El grito del silencio
A propósito de Mc 6, 30-34
Bernardo Baldeón
Madrid.
ECLESALIA, 19/07/21.- Érase una vez un reino que era muy ruidoso; el chirrido de las máquinas, el estruendo de los cuernos y los gritos de las gentes lo llenaban todo y el ruido llegaba hasta los confines del mismo.
Un año, el joven príncipe que había crecido en medio del ruido, declaró que el día de su cumpleaños quería oír el ruido más grande del mundo. Publicó un edicto diciendo que el día de su cumpleaños, a mediodía, todos los ciudadanos de su reino se reunirían delante del balcón del palacio y durante un minuto gritarían con toda la fuerza de sus pulmones.
En un rincón lejano del reino una mujer encontró el edicto ridículo y preocupante y dijo a su marido que mientras los otros gritaran, ella abriría simplemente la boca y haría como que gritaba. Se lo contó también a su mejor amiga y esta a otra y aquella a otra…
Cuando llegó la hora señalada, el reino, por primera vez en su historia, se calló. Y el joven príncipe escuchó, por primera vez en su vida, el canto de los pájaros, el murmullo del agua de los arroyos y el susurro del viento entre las hojas de los árboles… El príncipe lloró de alegría.
Nosotros también vivimos en el reino del ruido. Ruido en las calles, en las casas, en los coches y en los corazones.¿Cuándo es la última vez que experimentaste la alegría de un profundo silencio? Cuanto más civilizados creemos ser más ruidos experimentamos.
Dicen que el silencio es precioso, pero ¿quién lo necesita? Hacemos cosas por dinero, por placer y otras muchas para matar el tiempo. Dicen que cuando Adán se aburría con la pacífica compañía de Dios, Dios dio cuerda al primer reloj. Desde ese momento, el reloj se ha convertido en nuestro tirano y marca el ritmo de nuestras vidas.
Jesús, en el evangelio del domingo pasado (Mc 6, 30-34), invita a sus discípulos a un sitio tranquilo para descansar con Él.

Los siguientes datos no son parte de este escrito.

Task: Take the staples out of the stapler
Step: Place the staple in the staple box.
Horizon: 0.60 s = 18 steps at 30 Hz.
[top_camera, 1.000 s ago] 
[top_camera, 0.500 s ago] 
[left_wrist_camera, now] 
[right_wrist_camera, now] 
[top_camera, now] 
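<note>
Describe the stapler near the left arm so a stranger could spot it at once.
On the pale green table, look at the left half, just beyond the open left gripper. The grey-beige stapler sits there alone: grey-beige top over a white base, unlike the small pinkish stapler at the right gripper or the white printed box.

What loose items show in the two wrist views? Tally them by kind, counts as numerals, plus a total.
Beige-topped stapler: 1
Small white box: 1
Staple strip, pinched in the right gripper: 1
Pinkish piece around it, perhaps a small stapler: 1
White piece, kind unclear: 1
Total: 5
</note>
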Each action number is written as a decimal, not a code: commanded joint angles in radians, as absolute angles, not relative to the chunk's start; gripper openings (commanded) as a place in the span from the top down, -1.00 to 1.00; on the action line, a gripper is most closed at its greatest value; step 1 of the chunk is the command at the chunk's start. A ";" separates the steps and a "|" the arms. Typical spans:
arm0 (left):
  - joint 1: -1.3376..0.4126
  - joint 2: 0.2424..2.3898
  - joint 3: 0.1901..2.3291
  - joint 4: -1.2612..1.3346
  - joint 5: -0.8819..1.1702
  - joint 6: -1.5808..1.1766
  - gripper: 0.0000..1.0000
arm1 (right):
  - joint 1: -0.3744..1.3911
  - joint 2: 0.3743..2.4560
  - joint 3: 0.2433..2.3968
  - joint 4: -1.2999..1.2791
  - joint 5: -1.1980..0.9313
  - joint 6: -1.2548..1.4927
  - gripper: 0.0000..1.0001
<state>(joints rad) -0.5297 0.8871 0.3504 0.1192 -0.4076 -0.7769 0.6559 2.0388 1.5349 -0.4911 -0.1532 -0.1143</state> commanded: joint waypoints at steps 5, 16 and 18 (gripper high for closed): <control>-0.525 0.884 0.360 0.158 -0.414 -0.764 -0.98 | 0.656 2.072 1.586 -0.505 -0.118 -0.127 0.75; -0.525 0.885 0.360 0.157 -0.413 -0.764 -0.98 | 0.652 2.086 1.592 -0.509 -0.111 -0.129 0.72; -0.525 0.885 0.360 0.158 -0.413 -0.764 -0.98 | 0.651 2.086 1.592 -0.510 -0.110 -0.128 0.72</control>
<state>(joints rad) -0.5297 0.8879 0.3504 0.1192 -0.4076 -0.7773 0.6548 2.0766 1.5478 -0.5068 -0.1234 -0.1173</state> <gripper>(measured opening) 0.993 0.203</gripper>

Este aparte, este tiempo de paz y oración, de quietud y descanso, es tan necesario como el respirar. Sin él podemos perder el centro. Donde está tu tesoro allí está tu centro. Y Dios es nuestro origen y nuestro destino. Nosotros, como los apóstoles, necesitamos un lugar y un tiempo para descansar, orar, escuchar y aprender de Jesús.
Cuando queremos conocer a alguien le preguntamos cómo se gana la vida. Soy maestro, bombero, oficinista, abogado… Y así pensamos que conocemos ya toda su vida. La mejor manera de conocer una persona es saber lo que hace en su tiempo libre. Más importante que lo que uno hace es saber quién eres cuando no haces nada.
Nada de lo que nosotros podemos hacer nos hace más valiosos de lo que Dios ya nos ha hecho a cada uno.